Stored data
#####
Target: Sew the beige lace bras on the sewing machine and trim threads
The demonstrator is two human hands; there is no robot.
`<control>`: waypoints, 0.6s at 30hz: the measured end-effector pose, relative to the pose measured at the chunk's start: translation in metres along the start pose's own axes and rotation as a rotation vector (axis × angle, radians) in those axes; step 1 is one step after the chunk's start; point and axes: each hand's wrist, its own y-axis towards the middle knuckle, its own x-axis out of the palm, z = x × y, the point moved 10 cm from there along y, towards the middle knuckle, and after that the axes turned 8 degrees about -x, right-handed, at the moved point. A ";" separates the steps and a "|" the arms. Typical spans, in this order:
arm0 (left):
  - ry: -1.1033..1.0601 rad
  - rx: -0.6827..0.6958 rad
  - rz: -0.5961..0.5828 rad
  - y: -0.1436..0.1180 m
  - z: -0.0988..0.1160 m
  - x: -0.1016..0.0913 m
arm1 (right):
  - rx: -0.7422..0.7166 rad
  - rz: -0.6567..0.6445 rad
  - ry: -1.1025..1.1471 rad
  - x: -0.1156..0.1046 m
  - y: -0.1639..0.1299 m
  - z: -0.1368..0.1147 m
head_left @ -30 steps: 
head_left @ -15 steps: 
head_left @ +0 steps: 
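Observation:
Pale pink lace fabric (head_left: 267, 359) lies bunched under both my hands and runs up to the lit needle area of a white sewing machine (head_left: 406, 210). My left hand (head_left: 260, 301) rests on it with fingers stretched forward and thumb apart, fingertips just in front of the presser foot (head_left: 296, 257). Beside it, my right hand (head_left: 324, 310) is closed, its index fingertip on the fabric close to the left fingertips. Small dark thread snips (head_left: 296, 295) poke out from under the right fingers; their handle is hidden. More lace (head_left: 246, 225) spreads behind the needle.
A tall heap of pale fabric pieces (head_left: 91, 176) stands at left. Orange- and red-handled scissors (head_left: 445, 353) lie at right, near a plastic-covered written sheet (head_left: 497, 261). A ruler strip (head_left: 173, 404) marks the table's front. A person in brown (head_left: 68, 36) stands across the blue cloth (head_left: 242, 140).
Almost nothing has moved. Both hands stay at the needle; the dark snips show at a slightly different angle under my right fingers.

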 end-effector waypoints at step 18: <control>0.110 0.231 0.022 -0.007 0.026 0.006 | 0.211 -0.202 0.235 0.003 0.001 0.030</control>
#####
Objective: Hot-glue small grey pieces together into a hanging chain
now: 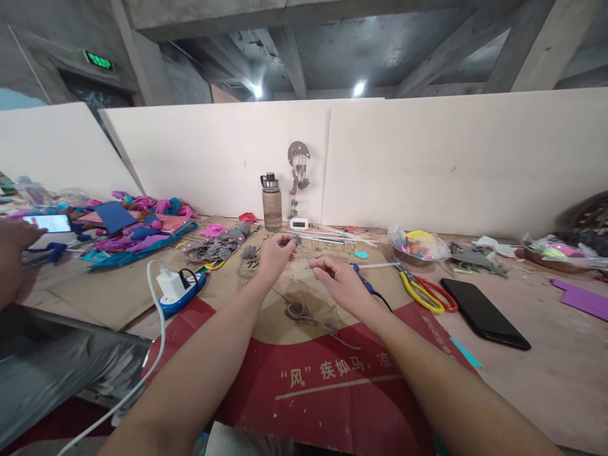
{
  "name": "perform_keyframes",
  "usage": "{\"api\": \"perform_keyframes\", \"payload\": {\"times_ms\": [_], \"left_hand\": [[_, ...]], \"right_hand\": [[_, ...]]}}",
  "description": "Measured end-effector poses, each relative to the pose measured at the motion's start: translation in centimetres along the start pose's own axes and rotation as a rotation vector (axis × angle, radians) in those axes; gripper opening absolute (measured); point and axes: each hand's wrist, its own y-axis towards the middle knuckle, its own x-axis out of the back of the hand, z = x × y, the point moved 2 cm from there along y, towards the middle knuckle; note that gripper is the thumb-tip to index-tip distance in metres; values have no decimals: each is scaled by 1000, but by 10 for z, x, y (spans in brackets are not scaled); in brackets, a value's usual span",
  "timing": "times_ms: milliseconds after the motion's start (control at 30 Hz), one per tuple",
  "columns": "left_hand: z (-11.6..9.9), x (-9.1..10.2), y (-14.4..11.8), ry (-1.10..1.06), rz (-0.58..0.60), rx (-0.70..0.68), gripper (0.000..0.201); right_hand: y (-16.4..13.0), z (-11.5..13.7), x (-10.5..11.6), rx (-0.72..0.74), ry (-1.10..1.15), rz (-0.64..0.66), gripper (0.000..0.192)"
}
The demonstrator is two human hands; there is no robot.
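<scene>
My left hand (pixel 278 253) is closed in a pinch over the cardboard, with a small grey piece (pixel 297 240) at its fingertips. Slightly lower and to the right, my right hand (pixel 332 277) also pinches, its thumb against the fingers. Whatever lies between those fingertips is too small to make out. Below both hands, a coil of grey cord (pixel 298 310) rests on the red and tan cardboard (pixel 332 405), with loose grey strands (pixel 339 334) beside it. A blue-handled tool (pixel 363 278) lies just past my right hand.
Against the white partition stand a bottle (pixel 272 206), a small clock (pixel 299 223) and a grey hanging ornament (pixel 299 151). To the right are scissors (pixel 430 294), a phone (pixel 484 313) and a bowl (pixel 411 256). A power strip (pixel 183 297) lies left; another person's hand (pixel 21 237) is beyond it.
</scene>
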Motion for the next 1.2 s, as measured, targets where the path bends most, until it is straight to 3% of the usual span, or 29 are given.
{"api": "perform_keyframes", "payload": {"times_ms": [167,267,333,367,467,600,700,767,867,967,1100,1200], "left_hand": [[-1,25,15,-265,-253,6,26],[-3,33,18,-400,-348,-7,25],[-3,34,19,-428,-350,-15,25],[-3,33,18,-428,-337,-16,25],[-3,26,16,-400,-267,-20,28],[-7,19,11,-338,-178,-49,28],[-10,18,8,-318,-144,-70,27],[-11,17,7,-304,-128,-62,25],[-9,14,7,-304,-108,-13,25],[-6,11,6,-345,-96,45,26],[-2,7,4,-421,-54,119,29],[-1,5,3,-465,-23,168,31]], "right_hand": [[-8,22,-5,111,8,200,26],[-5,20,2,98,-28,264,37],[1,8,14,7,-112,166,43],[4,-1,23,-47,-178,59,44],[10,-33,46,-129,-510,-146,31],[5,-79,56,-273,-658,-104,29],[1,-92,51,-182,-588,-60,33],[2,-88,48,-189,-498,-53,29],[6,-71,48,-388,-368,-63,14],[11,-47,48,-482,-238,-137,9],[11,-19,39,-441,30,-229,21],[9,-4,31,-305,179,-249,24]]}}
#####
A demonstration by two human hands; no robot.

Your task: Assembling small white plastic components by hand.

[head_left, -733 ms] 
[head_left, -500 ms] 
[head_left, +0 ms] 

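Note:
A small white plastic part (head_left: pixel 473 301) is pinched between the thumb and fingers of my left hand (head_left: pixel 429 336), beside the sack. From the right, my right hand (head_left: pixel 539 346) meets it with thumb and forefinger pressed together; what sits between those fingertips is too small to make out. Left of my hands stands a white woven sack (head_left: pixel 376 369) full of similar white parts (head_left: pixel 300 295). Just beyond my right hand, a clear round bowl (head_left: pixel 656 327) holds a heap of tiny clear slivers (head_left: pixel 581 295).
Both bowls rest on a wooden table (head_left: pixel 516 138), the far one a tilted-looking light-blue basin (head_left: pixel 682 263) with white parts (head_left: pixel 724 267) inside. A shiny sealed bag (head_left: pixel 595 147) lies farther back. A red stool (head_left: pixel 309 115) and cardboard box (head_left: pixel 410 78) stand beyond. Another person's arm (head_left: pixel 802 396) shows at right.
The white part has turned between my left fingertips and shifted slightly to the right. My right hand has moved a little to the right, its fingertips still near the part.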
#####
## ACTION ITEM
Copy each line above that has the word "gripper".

## ANSWER FOR THE TASK
  "description": "Measured end-effector poses, each relative to the pose measured at the motion's start: translation in centimetres along the start pose's own axes and rotation as a rotation vector (axis × angle, radians) in those axes; gripper opening absolute (measured); point and axes: each hand's wrist, its own y-axis towards the middle knuckle, its own x-axis out of the back of the hand, z = x × y, the point moved 2 cm from there along y, towards the middle knuckle; note that gripper is the thumb-tip to index-tip distance in metres; values have no decimals: each is scaled by 1000, but by 10 for z, x, y (spans in brackets are not scaled); in brackets, a value's usual span",
  "columns": "left_hand: z (-11.6..9.9), x (-9.1..10.2), y (-14.4..11.8), ry (-1.10..1.06), rz (-0.58..0.60), rx (-0.70..0.68), gripper (0.000..0.201); right_hand: y (-16.4..13.0), z (-11.5..13.7), x (-10.5..11.6), rx (-0.72..0.74), ry (-1.10..1.15), rz (-0.64..0.66), gripper (0.000..0.192)"

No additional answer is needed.